> **Exercise data**:
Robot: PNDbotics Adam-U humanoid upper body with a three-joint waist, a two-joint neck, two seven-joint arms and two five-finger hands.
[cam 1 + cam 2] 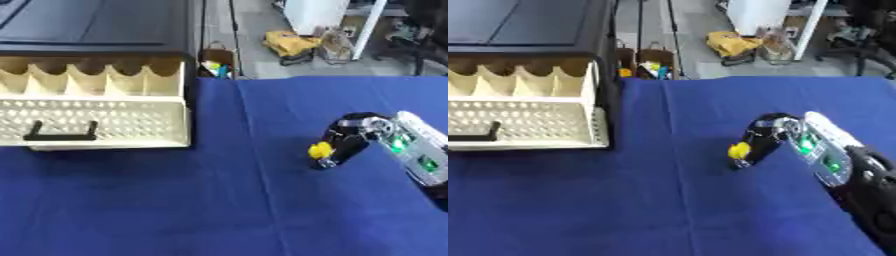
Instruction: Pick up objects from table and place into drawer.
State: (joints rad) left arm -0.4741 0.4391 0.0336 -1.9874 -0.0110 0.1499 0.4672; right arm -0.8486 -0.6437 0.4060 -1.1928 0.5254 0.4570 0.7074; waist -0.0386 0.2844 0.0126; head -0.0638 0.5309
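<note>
My right hand (pixel 343 141) reaches in from the right over the blue cloth, its fingers curled down around a small yellow object (pixel 320 149). Only a rounded yellow part of the object shows; the rest is hidden by the fingers. The cream drawer (pixel 96 122) stands pulled out at the left, with scalloped dividers inside and a black handle (pixel 61 134) on its perforated front. The hand is well to the right of the drawer. My left hand shows in neither view.
A dark cabinet (pixel 87 25) sits behind the drawer. The blue cloth (pixel 219 200) covers the table. Beyond the far edge are a floor with a yellow bag (pixel 289 42) and white furniture legs.
</note>
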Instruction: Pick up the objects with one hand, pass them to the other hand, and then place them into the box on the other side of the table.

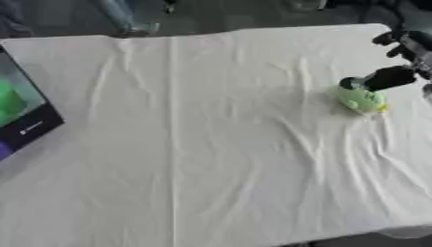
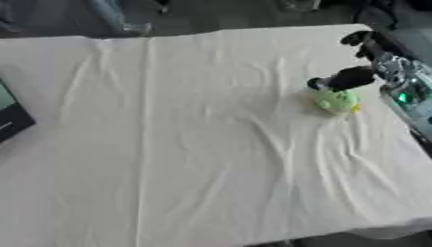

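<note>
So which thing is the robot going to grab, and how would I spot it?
Look at the white tablecloth and go to its right side. The black robot hand reaches in there, and right under its fingertip lies a small green toy with a bit of yellow. It is the only loose thing on the cloth; the box is far left.

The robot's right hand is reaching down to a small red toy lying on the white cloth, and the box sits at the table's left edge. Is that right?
Not quite: the toy is green, not red, as the left eye view shows. The rest stands: the right hand reaches down to it on the white cloth, and the box sits at the table's left edge.
</note>
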`<state>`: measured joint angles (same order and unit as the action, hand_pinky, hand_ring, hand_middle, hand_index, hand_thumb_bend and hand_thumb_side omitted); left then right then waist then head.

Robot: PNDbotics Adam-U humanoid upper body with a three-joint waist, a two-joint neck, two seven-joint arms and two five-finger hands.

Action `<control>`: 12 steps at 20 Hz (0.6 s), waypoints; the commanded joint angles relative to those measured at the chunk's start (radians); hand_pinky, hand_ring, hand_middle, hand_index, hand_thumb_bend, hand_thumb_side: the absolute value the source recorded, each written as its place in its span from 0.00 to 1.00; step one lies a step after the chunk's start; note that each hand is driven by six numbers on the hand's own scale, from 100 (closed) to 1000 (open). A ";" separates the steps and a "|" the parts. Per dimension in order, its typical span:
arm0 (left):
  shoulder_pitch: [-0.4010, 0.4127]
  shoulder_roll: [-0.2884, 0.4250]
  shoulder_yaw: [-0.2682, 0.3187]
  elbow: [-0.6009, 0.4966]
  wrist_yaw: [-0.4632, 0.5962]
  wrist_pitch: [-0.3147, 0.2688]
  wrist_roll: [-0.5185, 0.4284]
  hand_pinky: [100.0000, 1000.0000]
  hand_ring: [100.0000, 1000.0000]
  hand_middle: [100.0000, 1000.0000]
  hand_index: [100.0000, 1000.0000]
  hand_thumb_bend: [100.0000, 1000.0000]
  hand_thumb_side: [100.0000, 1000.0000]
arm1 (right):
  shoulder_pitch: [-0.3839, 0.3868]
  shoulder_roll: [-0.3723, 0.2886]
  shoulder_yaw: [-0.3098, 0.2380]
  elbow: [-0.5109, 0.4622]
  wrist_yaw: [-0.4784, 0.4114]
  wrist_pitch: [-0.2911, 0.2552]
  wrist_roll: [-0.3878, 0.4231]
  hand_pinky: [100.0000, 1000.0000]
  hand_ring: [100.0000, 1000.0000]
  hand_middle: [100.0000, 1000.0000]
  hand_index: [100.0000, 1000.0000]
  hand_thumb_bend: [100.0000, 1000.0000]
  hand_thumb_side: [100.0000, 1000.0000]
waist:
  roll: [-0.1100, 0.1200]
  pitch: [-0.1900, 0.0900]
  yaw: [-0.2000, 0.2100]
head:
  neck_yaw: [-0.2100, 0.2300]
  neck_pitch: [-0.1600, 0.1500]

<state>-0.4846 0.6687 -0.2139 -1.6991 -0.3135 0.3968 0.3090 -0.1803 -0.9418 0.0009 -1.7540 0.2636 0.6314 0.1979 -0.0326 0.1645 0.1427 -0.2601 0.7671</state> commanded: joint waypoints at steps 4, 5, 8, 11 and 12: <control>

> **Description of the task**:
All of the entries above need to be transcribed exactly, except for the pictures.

> **Written response**:
Robot: PNDbotics Adam-U humanoid upper body with a three-joint waist, a two-joint neck, two seven-joint arms and two five-finger hands.
[cam 1 + cam 2] 
Instruction: Pick up objects from table and place into drawer.
State: (joints rad) left arm -0.4741 0.4391 0.0336 -1.9874 -0.0110 0.1499 0.4672; right arm -0.8486 -0.6437 0.4060 -1.1928 0.5254 0.4570 0.7074; waist -0.0386 0.2844 0.0126; head -0.0638 0.5309
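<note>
My right hand (pixel 343 141) reaches in from the right over the blue cloth, its fingers curled down around a small yellow object (pixel 320 149). Only a rounded yellow part of the object shows; the rest is hidden by the fingers. The cream drawer (pixel 96 122) stands pulled out at the left, with scalloped dividers inside and a black handle (pixel 61 134) on its perforated front. The hand is well to the right of the drawer. My left hand shows in neither view.
A dark cabinet (pixel 87 25) sits behind the drawer. The blue cloth (pixel 219 200) covers the table. Beyond the far edge are a floor with a yellow bag (pixel 289 42) and white furniture legs.
</note>
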Instruction: Pick up the objects with one hand, pass them to the other hand, and then place them into the box on the other side of the table.


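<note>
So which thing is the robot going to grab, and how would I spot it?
Look at the white tablecloth and go to its right side. The black robot hand reaches in there, and right under its fingertip lies a small green toy with a bit of yellow. It is the only loose thing on the cloth; the box is far left.

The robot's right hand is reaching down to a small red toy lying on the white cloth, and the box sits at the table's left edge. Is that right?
Not quite: the toy is green, not red, as the left eye view shows. The rest stands: the right hand reaches down to it on the white cloth, and the box sits at the table's left edge.
</note>
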`<state>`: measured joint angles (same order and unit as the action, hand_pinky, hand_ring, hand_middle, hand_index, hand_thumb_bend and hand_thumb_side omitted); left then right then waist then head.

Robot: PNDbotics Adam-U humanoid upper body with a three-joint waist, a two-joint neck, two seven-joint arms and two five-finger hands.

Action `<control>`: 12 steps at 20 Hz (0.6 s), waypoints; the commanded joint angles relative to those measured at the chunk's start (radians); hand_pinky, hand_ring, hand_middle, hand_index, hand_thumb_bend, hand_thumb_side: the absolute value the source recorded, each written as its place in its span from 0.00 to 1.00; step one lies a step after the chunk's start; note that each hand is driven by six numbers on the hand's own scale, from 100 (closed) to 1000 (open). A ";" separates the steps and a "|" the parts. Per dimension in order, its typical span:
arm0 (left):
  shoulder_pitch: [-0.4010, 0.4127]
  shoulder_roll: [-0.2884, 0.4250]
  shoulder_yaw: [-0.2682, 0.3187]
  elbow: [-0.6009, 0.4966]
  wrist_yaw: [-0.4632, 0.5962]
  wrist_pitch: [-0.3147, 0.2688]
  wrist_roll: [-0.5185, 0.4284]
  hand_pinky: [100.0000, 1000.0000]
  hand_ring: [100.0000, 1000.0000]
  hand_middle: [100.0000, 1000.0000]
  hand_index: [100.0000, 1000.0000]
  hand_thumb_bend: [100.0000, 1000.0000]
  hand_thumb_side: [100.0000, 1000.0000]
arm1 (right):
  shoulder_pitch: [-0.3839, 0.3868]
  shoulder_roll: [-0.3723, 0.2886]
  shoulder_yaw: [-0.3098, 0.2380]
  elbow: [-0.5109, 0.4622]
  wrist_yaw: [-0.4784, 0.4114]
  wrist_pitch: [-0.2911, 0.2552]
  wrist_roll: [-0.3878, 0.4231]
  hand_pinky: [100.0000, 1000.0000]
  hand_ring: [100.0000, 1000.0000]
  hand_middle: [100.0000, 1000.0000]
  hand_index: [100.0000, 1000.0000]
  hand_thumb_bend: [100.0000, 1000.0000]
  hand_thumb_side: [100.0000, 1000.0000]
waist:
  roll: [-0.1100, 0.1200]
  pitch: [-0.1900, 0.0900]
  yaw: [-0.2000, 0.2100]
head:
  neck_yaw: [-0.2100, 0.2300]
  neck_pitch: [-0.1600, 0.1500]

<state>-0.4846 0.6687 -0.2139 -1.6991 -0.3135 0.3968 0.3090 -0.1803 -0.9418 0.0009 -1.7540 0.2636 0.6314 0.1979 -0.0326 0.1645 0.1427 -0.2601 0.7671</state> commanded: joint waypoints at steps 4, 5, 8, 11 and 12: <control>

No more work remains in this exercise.